#### Aim of the task:
The records are to be copied word for word, and the pictures dropped.

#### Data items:
Start of Block
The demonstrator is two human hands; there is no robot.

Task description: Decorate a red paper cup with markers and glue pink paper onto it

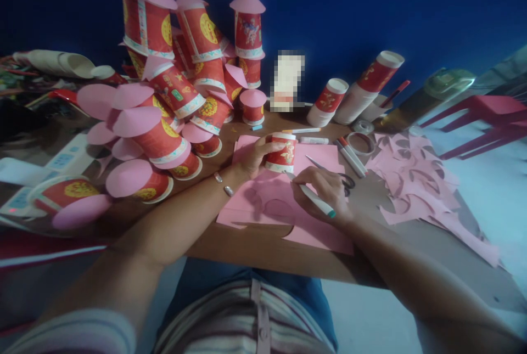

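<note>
While the left hand (253, 157) clasps a red paper cup (281, 152) upside down on pink paper (284, 200) near the table's front edge (263, 260), the right hand (325, 189) pinches a white pen (313, 197), tip at the cup's rim. Finished pink-coned cups (164, 107) crowd the back left corner.

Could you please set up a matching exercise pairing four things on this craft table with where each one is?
Things:
1. red paper cup
2. marker pen
3. scissors
4. pink offcuts

Places:
A. heaped at the right side of the table
B. held in the right hand, tip near the cup's base
C. upside down on the pink paper sheet, held by the left hand
D. lying on the table just behind the right hand

Pairs: 1-C, 2-B, 3-D, 4-A
</note>
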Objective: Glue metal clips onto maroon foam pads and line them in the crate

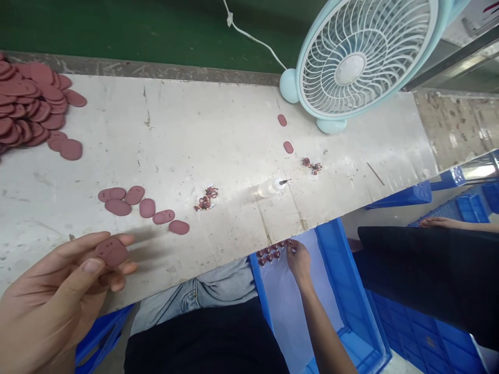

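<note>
My left hand (66, 291), at the lower left, pinches a flat reddish-brown oval piece (112, 252) with small holes between thumb and fingers. My right hand (299, 259) reaches into a blue crate (335, 270) lined with a pale sheet. Its fingertips are closed on a small shiny brown piece (289, 242) at the end of a row; the fingers partly cover it. Beside it, several similar small brown pieces (268, 253) stand in rows on the sheet. Loose reddish-brown ovals (147, 208) lie on the white table beyond my left hand.
A large pile of reddish-brown ovals (31, 104) fills the table's far left. Small brown clusters (206, 199) lie mid-table, near a clear needle-tipped bottle (271, 187). A light-blue fan (358, 67) stands at the back right. At the right is another person's dark clothing (421, 280).
</note>
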The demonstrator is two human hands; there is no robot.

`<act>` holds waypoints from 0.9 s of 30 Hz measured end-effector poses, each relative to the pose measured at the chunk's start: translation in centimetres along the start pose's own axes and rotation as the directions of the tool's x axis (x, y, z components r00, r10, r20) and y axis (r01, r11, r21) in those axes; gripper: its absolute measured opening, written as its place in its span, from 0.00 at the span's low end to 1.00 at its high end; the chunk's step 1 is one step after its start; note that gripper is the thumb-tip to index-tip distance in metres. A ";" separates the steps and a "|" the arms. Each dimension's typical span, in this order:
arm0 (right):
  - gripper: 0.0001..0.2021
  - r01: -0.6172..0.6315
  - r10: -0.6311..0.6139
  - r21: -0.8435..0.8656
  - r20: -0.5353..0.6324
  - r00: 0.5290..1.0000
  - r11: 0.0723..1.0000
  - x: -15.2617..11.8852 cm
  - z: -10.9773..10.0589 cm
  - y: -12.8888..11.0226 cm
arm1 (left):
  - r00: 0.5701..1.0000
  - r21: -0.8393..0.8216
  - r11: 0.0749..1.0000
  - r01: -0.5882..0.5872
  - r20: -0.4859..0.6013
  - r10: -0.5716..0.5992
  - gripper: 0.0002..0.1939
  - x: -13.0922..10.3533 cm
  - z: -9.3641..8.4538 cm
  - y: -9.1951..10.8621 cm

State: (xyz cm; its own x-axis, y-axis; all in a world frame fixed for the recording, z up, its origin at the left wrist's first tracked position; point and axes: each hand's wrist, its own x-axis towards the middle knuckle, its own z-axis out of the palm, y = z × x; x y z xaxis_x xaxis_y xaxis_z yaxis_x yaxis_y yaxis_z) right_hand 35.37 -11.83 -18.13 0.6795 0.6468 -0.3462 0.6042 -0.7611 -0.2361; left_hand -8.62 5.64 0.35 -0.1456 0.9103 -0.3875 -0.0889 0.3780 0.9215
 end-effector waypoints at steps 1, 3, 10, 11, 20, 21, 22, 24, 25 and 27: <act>0.15 -0.002 0.002 0.004 -0.002 1.000 1.000 0.0 0.0 0.0 | 1.000 -0.001 1.000 0.000 0.002 0.000 0.16 0.0 0.0 0.0; 0.15 -0.003 0.003 0.016 -0.005 1.000 1.000 0.0 0.0 -0.1 | 1.000 -0.008 1.000 -0.011 -0.006 0.011 0.14 0.0 0.0 0.0; 0.15 -0.006 0.011 0.143 -0.039 0.999 0.990 -0.7 -1.2 -1.5 | 0.998 0.012 1.000 -0.001 -0.061 0.002 0.11 -0.4 0.1 0.2; 0.15 -0.006 0.017 0.179 -0.061 0.998 0.984 -0.9 -1.8 -1.9 | 0.997 -0.006 1.000 0.018 -0.072 -0.018 0.11 -0.4 0.1 0.2; 0.11 0.162 0.094 0.796 -0.264 0.960 0.583 -6.6 -11.6 -13.6 | 0.988 -0.225 0.963 0.151 0.061 -0.141 0.22 -1.0 0.6 -0.6; 0.11 0.057 0.059 0.938 -0.082 0.995 0.342 -7.0 -12.3 -15.6 | 0.988 -0.239 0.960 0.149 0.076 -0.135 0.21 -1.3 1.2 -0.5; 0.12 -0.134 -0.023 0.988 0.136 0.990 0.079 -7.3 -12.7 -17.5 | 0.986 -0.248 0.956 0.156 0.092 -0.137 0.21 -1.6 1.7 -0.4; 0.16 -0.589 -0.328 0.702 0.490 0.808 -0.401 -7.0 -13.0 -21.0 | 0.984 -0.291 0.943 0.161 0.122 -0.131 0.20 -2.1 2.9 -0.4; 0.22 -0.729 -0.487 0.432 0.549 0.679 -0.530 -6.6 -12.8 -22.5 | 0.978 -0.325 0.929 0.175 0.167 -0.125 0.20 -2.2 3.4 -0.6; 0.34 -0.790 -0.717 -0.092 0.494 0.493 -0.606 -5.2 -12.1 -25.3 | 0.960 -0.386 0.900 0.202 0.259 -0.104 0.21 -2.2 3.9 -1.2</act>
State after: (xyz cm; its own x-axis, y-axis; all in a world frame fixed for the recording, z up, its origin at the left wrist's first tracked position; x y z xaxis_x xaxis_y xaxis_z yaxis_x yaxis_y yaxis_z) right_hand 21.58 4.61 0.67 -0.3035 0.8400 -0.4497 -0.8650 -0.0449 0.4998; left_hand -4.33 3.84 0.21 0.1249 0.8785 -0.4612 -0.4896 0.4588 0.7415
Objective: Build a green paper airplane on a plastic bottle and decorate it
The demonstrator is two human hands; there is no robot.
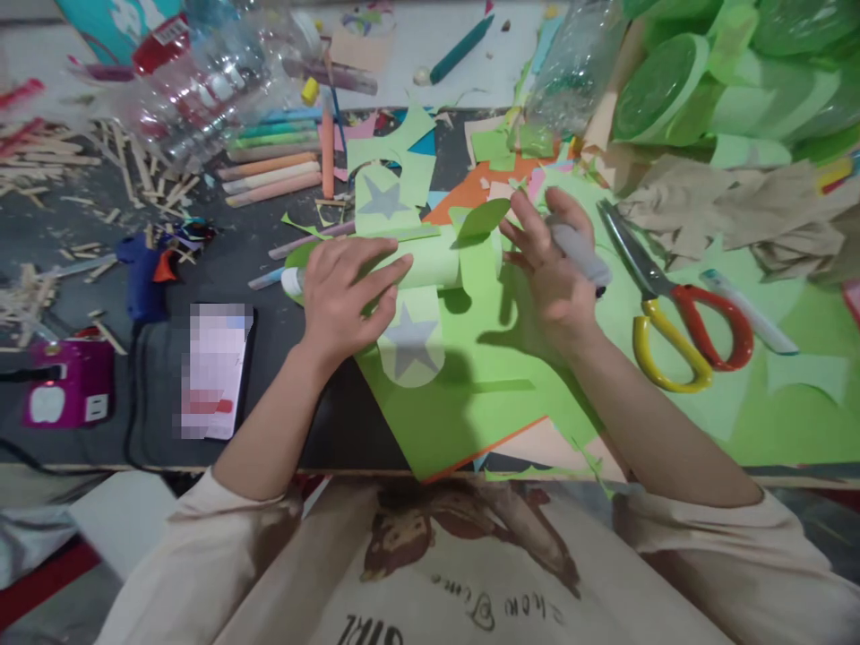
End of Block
#### Finished exercise:
The demonstrator is two human hands; there is no robot.

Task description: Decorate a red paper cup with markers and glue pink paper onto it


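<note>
While the left hand (253, 157) clasps a red paper cup (281, 152) upside down on pink paper (284, 200) near the table's front edge (263, 260), the right hand (325, 189) pinches a white pen (313, 197), tip at the cup's rim. Finished pink-coned cups (164, 107) crowd the back left corner.

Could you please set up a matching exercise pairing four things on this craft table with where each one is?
Things:
1. red paper cup
2. marker pen
3. scissors
4. pink offcuts

Places:
A. heaped at the right side of the table
B. held in the right hand, tip near the cup's base
C. upside down on the pink paper sheet, held by the left hand
D. lying on the table just behind the right hand

Pairs: 1-C, 2-B, 3-D, 4-A
</note>
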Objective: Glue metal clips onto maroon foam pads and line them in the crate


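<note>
My left hand (66, 291), at the lower left, pinches a flat reddish-brown oval piece (112, 252) with small holes between thumb and fingers. My right hand (299, 259) reaches into a blue crate (335, 270) lined with a pale sheet. Its fingertips are closed on a small shiny brown piece (289, 242) at the end of a row; the fingers partly cover it. Beside it, several similar small brown pieces (268, 253) stand in rows on the sheet. Loose reddish-brown ovals (147, 208) lie on the white table beyond my left hand.
A large pile of reddish-brown ovals (31, 104) fills the table's far left. Small brown clusters (206, 199) lie mid-table, near a clear needle-tipped bottle (271, 187). A light-blue fan (358, 67) stands at the back right. At the right is another person's dark clothing (421, 280).
</note>
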The demonstrator is two human hands; there is no robot.

`<act>` holds waypoints from 0.9 s of 30 Hz measured end-effector poses, each relative to the pose measured at the chunk's start: translation in centimetres along the start pose's own axes and rotation as the directions of the tool's x axis (x, y, z components r00, r10, r20) and y axis (r01, r11, r21) in those axes; gripper: its absolute measured opening, written as its place in its span, from 0.00 at the span's low end to 1.00 at its high end; the chunk's step 1 is one step after its start; note that gripper is the thumb-tip to index-tip distance in metres. A ";" separates the steps and a "|" the arms. Each dimension's typical span, in this order:
arm0 (right):
  - gripper: 0.0001..0.2021
  - r01: -0.6172..0.6315
  - r10: -0.6311..0.6139
  - r21: -0.8435..0.8656
  - r20: -0.5353..0.6324
  - r00: 0.5290..1.0000
  - r11: 0.0723..1.0000
  - x: -15.2617..11.8852 cm
  - z: -10.9773..10.0589 cm
  - y: -12.8888..11.0226 cm
arm1 (left):
  - r00: 0.5701..1.0000
  - r21: -0.8393..0.8216
  - r11: 0.0749..1.0000
  - r01: -0.5882..0.5872
  - r20: -0.4859..0.6013
  - r10: -0.5716..0.5992
  - gripper: 0.0002..0.1939
  - x: -13.0922..10.3533 cm
  - z: -9.3641..8.4538 cm
  - y: -9.1951..10.8621 cm

State: (xyz cm; its own x-axis, y-axis; all in a world frame fixed for the recording, z up, its origin at the left wrist's first tracked position; point and axes: each hand's wrist, its own x-axis towards the middle knuckle, its own z-axis out of the palm, y = z × x; x y z xaxis_x xaxis_y xaxis_z yaxis_x yaxis_y yaxis_z) right_hand 35.37 -11.83 -18.13 0.6795 0.6468 -0.3462 0.6042 -0.7611 -0.2361; left_hand -8.62 5.64 0.35 -0.1456 0.9103 -0.3875 -0.0889 0.3780 0.9215
 end-effector waypoints at steps 1, 3, 10, 11, 20, 21, 22, 24, 25 and 27: <act>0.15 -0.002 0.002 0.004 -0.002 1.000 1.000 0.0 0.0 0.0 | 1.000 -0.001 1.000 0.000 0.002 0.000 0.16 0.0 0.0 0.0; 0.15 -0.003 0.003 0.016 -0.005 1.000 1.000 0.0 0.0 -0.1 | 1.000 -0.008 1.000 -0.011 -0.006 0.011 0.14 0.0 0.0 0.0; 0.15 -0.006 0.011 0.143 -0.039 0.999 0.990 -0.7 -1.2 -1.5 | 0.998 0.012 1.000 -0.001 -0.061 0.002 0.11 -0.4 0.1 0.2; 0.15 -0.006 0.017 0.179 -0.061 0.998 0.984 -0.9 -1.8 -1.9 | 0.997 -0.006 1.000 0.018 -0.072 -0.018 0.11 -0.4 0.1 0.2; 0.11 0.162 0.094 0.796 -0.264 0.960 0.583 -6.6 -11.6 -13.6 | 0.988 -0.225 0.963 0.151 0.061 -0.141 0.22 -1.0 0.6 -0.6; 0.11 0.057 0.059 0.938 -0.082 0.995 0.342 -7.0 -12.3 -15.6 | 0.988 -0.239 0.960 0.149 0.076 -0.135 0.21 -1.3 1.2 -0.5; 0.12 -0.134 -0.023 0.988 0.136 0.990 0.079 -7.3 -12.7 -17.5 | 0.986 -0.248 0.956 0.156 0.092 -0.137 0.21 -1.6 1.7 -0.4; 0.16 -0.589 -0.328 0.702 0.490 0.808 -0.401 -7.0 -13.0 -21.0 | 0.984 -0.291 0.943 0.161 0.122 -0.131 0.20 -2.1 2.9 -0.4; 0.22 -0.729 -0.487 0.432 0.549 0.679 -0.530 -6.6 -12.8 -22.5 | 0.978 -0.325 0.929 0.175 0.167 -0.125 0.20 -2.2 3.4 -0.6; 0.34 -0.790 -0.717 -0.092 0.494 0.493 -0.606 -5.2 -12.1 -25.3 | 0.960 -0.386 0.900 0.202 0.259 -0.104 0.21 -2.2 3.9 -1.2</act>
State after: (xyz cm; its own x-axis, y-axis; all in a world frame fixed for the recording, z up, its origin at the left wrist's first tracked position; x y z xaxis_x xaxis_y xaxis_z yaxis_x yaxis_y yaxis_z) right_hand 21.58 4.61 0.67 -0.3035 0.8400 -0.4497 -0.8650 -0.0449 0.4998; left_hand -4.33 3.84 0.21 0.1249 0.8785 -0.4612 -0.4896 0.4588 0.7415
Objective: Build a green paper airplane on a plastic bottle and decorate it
The demonstrator is two human hands; there is no robot.

That concludes the response.